I didn’t recognise myself in the rear-vision mirror. Of course my father hadn’t fallen asleep. Not every man was a monster.
I talked to him about the pretext call. ‘I have to plan what I’m going to say to Samuel on the phone—that’s my homework for the week.’
It was a rainy night and the city sped past, shiny and blurry through the car window. As Dad drove us home, an announcement about sexual harassment being rife in the Victorian Police Service came on the radio. My dad told me a little about the bad eggs in the police service. He’d caught one officer who had gone from one domestic partner to another to another, committing violence against each, and had been using his access to the records system to cover his tracks so that each time a woman complained it looked like the first time. Dad was rightly making the point that this officer was abusing his authority, but I also felt confused. Why was any single woman’s complaint not taken seriously just because the defendant didn’t have a record?
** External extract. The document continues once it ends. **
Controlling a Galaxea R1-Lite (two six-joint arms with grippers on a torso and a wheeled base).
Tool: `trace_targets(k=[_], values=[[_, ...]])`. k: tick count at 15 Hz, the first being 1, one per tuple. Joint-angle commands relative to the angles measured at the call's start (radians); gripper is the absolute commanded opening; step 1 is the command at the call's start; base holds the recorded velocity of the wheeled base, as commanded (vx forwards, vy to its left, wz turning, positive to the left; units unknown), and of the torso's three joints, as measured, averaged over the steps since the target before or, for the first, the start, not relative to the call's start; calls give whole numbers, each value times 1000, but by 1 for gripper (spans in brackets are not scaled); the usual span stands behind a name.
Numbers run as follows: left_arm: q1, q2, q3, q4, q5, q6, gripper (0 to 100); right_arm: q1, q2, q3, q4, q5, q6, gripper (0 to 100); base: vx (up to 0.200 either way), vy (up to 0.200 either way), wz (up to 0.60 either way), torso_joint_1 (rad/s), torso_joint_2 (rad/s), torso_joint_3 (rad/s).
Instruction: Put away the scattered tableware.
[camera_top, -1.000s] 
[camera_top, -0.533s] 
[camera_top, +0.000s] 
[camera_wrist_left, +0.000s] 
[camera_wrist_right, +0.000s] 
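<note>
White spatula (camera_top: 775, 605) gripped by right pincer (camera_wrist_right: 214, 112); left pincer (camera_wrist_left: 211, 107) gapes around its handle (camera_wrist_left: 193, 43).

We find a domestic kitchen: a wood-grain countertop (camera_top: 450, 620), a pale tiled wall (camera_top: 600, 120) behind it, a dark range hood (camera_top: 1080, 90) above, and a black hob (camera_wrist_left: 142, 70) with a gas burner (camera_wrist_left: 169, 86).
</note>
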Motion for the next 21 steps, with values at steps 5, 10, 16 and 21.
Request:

There always has to be a first time—how many repeats were we missing because every first complaint was dismissed?
I thought about the impending pretext call almost non-stop, on each of the seven days that followed. Sometimes with ants in my skin, sometimes with my head on the pillow opposite Vincent’s, sometimes on my hands and knees vomiting in the shower. I was on autopilot at work, but we were starting another trial and I already knew how it would go. A small child had (allegedly) been abused by a friend of the family.
When the jury asked to watch the video evidence of the child’s testimony again, like they always did, I had four hours to draft the first lines I would say when Samuel answered the phone. Arron’s thirtieth birthday was approaching. I would call to ask Samuel for tips for a present, and then I would say I just wanted to talk about one other random little thing before we saw each other again with people around. I went through a mental Rolodex of his possible responses. I didn’t know what I’d do if he got angry.